- [What you have to do]: Examine each line of the data, and copy the ones containing "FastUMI".

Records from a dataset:
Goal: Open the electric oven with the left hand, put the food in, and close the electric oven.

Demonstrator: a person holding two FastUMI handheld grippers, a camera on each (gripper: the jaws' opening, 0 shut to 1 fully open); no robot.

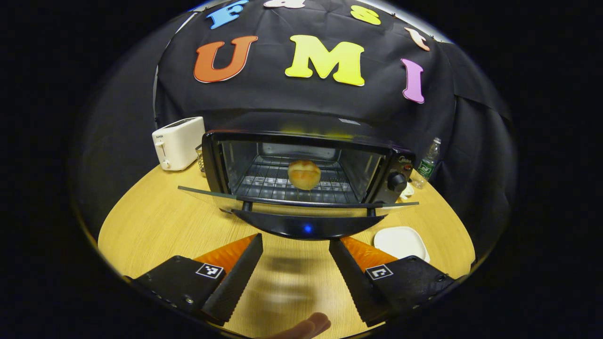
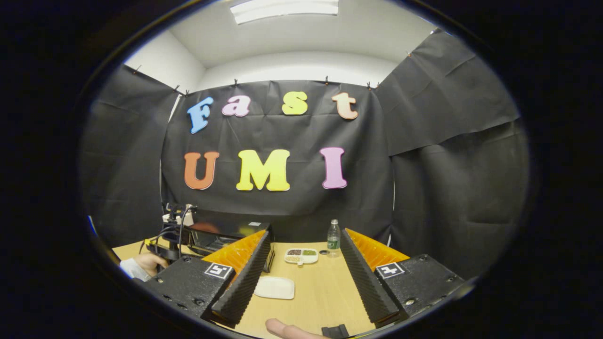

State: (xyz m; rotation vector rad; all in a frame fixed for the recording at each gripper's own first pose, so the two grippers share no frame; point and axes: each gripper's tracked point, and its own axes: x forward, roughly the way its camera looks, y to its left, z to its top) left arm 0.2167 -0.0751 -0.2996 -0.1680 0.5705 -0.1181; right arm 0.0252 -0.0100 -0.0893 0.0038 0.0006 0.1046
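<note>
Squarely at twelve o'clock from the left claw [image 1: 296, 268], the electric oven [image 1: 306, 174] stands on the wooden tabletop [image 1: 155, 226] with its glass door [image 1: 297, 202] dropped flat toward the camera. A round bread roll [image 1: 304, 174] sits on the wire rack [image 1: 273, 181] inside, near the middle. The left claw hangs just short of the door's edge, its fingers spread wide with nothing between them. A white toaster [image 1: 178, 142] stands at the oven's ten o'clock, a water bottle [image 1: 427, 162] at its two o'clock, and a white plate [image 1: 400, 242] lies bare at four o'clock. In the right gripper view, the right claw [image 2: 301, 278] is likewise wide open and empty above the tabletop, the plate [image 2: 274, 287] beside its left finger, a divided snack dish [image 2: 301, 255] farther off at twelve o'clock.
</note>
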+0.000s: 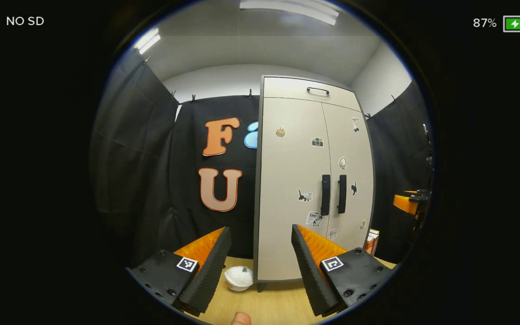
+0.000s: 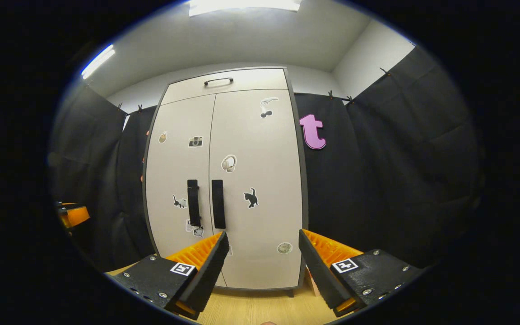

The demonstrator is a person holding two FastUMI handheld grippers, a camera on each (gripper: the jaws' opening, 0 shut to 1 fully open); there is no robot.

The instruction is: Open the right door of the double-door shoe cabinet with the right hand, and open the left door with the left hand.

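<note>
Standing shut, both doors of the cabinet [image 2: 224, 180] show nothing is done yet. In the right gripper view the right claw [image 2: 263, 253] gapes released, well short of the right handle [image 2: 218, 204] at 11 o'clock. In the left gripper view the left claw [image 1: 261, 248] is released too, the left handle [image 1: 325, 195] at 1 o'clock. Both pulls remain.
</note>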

- [Task response]:
Demonstrator: a person holding two FastUMI handheld grippers, a camera on each (gripper: the jaws' opening, 0 shut to 1 fully open); no robot.
The demonstrator is a person holding two FastUMI handheld grippers, a camera on each (gripper: the jaws' opening, 0 shut to 1 fully open); there is no robot.

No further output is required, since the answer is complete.